I am using binance websocket to create sqlite database after closing of each candle on 1min interval. For this purpose I've create the following piece of code.
import pandas as pd
from binance.client import Client
from binance import BinanceSocketManager
from binance.enums import *
import sqlalchemy
import json
import random
import datetime
import time
engine= sqlalchemy.create_engine('sqlite:///app.db')
client = Client(api_public_key, api_private_key)
bsm = BinanceSocketManager(client)
socket = bsm.kline_socket('BTCUSDT', interval=KLINE_INTERVAL_1MINUTE)
def createframe(msg):
df = pd.DataFrame([msg['k']])
df = df.loc[:, ['t', 'o', 'h', 'l', 'c', 'V']]
df.columns = ['time', 'open', 'high', 'low', 'close', 'volume']
df.astype('float')
df['time'] = datetime.datetime.fromtimestamp(df['time'] / 1000).strftime('%Y-%m-%d %H:%M:%S')
return df
while True:
await socket.__aenter__()
msg = await socket.recv()
if msg['k']['x']:
frame = createframe(msg)
frame.to_sql(msg['k']['s'], engine, if_exists='append', index=False)

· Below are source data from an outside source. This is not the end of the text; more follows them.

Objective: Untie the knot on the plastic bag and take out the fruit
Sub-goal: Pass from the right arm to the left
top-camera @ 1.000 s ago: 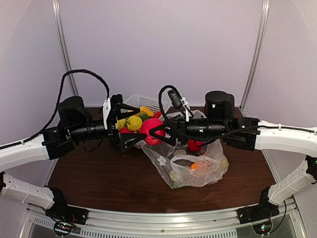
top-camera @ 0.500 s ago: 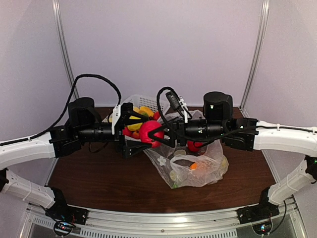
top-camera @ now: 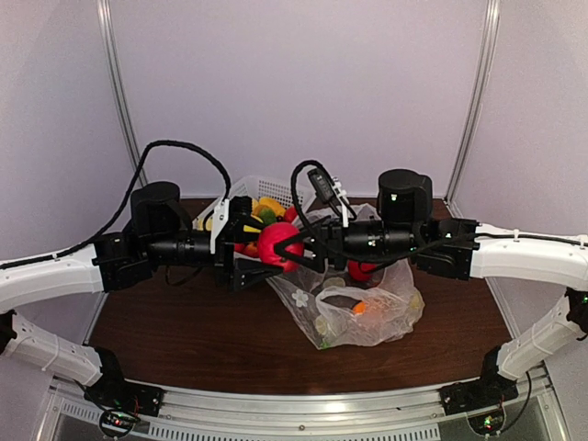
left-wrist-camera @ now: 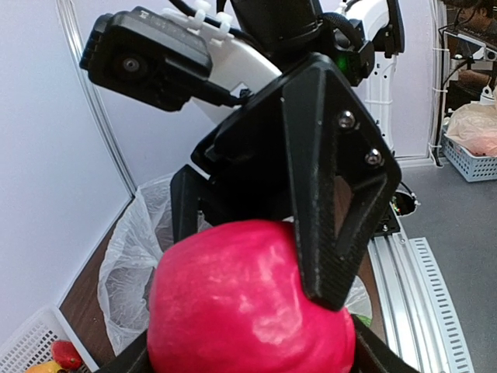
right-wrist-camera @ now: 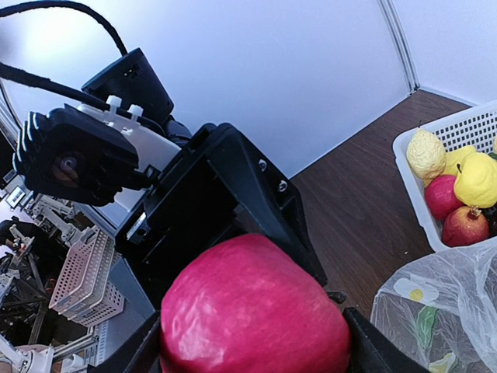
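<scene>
Near right on the surface [top-camera: 175, 340], the bag [top-camera: 386, 317] lies slumped with 1 orange fruit [top-camera: 360, 309] inside. Above its left edge the right gripper [top-camera: 296, 246] grasps a red fruit [top-camera: 273, 241]; the left gripper [top-camera: 246, 253] straddles it, grip unclear. Releasing too soon could drop it. Far behind, a basket [top-camera: 241, 188] of fruit crowds the arms.

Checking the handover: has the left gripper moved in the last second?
Yes. Against the white basket, the left gripper has shifted right, up to the red fruit that the right gripper holds.
</scene>
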Available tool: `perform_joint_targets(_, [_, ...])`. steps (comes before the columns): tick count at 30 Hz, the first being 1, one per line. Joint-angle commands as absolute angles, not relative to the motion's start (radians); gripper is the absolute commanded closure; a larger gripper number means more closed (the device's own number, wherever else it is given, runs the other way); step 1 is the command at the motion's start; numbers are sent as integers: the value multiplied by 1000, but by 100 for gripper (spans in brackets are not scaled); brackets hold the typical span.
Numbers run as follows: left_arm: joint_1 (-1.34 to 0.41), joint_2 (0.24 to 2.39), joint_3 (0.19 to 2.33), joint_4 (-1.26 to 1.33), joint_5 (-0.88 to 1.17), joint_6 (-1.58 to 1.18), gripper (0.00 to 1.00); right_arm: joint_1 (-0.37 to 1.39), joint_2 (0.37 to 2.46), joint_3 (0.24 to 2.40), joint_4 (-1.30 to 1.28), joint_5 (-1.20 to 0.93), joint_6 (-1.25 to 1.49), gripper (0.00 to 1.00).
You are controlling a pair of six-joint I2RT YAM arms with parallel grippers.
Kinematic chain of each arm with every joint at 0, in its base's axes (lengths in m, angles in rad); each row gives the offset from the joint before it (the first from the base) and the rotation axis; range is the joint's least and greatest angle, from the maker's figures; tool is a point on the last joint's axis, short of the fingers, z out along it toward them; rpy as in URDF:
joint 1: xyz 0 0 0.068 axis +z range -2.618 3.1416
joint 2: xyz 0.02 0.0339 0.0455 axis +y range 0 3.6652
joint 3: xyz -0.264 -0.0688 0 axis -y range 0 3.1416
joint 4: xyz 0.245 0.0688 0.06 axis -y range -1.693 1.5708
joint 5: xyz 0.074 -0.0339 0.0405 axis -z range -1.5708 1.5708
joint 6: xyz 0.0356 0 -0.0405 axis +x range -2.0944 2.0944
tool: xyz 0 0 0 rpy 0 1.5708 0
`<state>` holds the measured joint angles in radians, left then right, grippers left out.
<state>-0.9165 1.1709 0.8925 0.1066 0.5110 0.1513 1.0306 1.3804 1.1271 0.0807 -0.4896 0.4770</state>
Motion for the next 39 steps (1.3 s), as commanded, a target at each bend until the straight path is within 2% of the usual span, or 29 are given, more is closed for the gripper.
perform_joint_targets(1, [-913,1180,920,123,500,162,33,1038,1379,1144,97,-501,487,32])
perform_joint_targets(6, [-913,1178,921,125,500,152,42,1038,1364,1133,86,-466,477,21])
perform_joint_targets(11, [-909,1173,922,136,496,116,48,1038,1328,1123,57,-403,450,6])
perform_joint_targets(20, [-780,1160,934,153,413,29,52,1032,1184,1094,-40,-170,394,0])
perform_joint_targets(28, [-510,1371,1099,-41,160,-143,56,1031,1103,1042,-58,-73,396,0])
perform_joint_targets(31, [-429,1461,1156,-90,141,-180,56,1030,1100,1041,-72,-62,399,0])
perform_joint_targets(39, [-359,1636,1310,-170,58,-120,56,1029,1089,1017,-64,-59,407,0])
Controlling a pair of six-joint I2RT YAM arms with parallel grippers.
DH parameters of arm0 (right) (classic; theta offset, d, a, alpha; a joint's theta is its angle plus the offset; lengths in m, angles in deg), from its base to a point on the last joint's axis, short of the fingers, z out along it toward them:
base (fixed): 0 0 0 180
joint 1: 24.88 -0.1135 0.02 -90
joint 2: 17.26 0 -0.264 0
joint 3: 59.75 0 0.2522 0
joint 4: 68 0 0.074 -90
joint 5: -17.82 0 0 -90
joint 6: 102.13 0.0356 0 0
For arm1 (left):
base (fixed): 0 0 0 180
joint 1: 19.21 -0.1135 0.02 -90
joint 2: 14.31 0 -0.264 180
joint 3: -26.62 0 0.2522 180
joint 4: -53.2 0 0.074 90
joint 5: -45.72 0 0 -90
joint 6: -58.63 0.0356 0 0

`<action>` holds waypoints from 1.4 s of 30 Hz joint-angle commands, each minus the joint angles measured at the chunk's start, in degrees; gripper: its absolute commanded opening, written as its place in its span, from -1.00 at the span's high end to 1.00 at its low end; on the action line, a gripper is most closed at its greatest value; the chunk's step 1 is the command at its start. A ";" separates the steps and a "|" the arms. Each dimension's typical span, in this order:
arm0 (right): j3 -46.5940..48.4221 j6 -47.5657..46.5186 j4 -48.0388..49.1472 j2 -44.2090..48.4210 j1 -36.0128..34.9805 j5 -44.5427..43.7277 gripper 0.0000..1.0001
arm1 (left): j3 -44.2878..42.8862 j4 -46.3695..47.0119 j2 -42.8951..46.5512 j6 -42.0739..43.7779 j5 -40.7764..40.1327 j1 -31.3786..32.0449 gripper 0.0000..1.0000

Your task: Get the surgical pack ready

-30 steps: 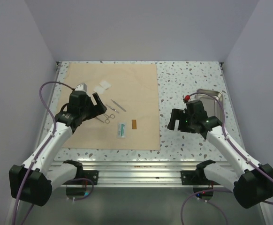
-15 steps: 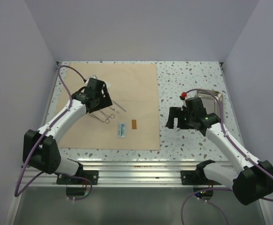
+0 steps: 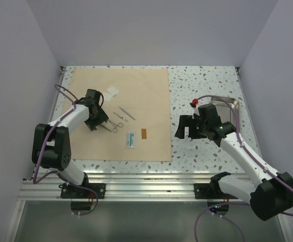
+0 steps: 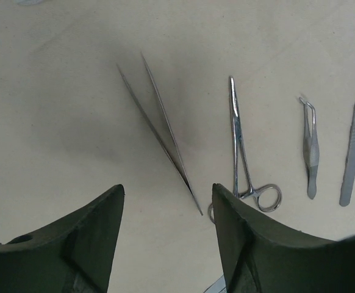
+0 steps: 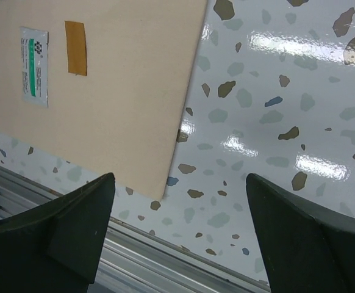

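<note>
Left hand: my left hand hangs low over the tan sheet, in the left-middle of the overhead view. Its 2 fingers stand fairly wide and hold nothing.
Right hand: my right hand is spread wide and empty above the speckled tabletop, just off the sheet's lower right corner.
Long tweezers: the long tweezers lie flat on the sheet. Their joined end points into the gap between my left fingers and their 2 open tips point toward the upper left of the wrist frame.
Neighbours: right of them lie the ring-handled forceps, then the small tweezers and the scalpel handle.
Rest of the pack: the gauze sits above the instruments. The green-and-white packet and brown packet sit below them.
Steel tray: the steel tray waits at the right edge of the tabletop, well apart from the sheet.
Step in hand: I judge it to be picking up the long tweezers.
Doing it well: I should straddle the shaft near the joined end, come straight down and pinch across both legs.
Caution: the joined end looks very near the forceps ring; I cannot tell whether they touch, so I should stay left of the ring.
</note>
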 commanded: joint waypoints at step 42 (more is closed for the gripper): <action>0.28 -1.99 2.73 -1.98 -2.94 8.07 -0.88 | 6.48 14.89 5.58 10.42 13.27 3.27 1.00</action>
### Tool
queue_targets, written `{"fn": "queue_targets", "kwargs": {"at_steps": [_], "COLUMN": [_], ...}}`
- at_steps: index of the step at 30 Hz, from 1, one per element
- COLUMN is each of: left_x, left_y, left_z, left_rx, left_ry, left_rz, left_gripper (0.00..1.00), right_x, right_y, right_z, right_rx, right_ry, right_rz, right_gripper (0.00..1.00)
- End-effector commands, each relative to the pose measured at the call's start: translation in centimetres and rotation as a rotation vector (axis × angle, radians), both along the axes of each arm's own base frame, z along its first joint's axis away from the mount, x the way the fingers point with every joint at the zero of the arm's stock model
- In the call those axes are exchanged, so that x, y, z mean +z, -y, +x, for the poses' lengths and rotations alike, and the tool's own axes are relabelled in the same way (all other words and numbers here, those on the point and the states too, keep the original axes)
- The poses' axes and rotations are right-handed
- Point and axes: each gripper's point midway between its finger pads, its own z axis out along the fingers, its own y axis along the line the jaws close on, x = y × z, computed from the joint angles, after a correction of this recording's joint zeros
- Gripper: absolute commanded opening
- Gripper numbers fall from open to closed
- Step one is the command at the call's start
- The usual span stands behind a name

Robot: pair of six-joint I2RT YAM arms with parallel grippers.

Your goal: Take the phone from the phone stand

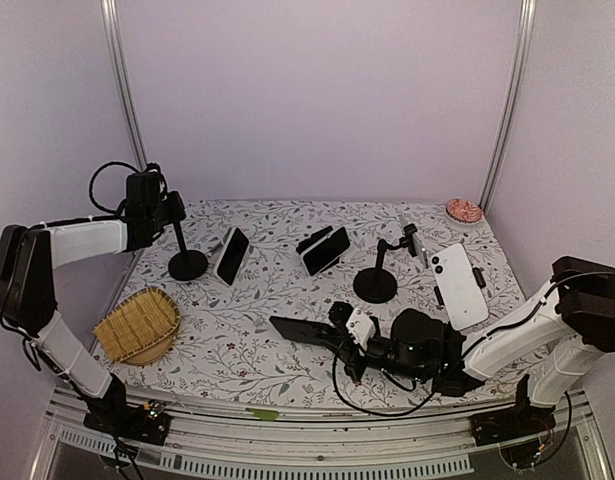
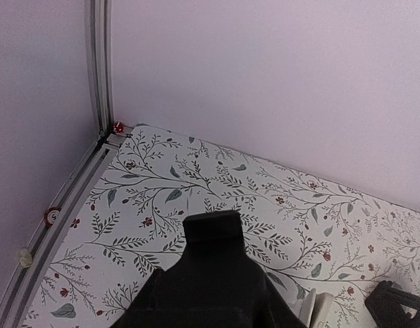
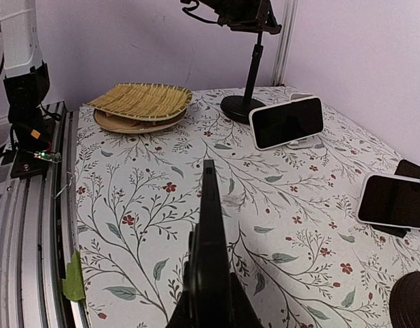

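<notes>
- Black phone point(image 1: 299, 329) is held roughly flat near the front of the worktop point(image 1: 237, 350), clamped in the closed right gripper point(image 1: 339, 325) and clear of the stands.
- Woven basket point(image 1: 137, 325) is set at the near left.
- Middle stand point(image 1: 375, 285) is seen further back, with a white phone point(image 1: 457, 285) just beside it.
- Left gripper point(image 1: 170, 208) is placed at the head of the left stand point(image 1: 187, 265); its opening cannot be told.

No readable text, brand, number or sign in any view. Phone point(image 3: 211, 225) seen edge-on in right wrist view, no face to read. Propped phone point(image 3: 286, 121): screen dark. White phone point(image 1: 457, 285): back too small for any marking to be made out. Green tape point(image 3: 73, 277): plain.
</notes>
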Motion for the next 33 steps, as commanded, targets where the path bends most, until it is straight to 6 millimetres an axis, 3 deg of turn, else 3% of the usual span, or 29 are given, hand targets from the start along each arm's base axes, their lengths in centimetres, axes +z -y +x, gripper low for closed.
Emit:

Json object returned for kline websocket (msg):
{'e': 'kline', 'E': 1634470338549, 's': 'BTCUSDT', 'k': {'t': 1634470320000, 'T': 1634470379999, 's': 'BTCUSDT', 'i': '1m', 'f': 1101708308, 'L': 1101708646, 'o': '61104.36000000', 'c': '61110.07000000', 'h': '61118.44000000', 'l': '61104.35000000', 'v': '5.48572000', 'n': 339, 'x': False, 'q': '335219.68678330', 'V': '3.23284000', 'Q': '197550.98708780', 'B': '0'}}
After running the code for few minutes I get the following output:
pd.read_sql('BTCUSDT',engine)
time open high low close volume
0 2021-10-17 06:27:00 61019.99000000 61020.00000000 61013.51000000 61015.01000000 3.07002000
1 2021-10-17 06:28:00 61015.00000000 61062.52000000 61000.01000000 61056.70000000 13.05177000
2 2021-10-17 06:28:00 61015.00000000 61062.52000000 61000.01000000 61056.70000000 13.05177000
3 2021-10-17 06:29:00 61056.71000000 61084.60000000 61053.57000000 61060.35000000 6.09200000
4 2021-10-17 06:29:00 61056.71000000 61084.60000000 61053.57000000 61060.35000000 6.09200000
5 2021-10-17 06:30:00 61060.35000000 61069.00000000 61050.00000000 61050.01000000 4.71704000
6 2021-10-17 06:30:00 61060.35000000 61069.00000000 61050.00000000 61050.01000000 4.71704000
7 2021-10-17 06:31:00 61050.01000000 61059.78000000 61000.00000000 61033.33000000 4.17527000
8 2021-10-17 06:31:00 61050.01000000 61059.78000000 61000.00000000 61033.33000000 4.17527000
9 2021-10-17 06:32:00 61033.33000000 61047.42000000 61013.00000000 61013.01000000 4.55346000
10 2021-10-17 06:33:00 61013.01000000 61040.36000000 61013.00000000 61024.17000000 12.86187000
11 2021-10-17 06:33:00 61013.01000000 61040.36000000 61013.00000000 61024.17000000 12.86187000
12 2021-10-17 06:34:00 61024.17000000 61024.18000000 60963.04000000 60967.06000000 7.99450000
Any idea on how to avoid timeframe data duplicates?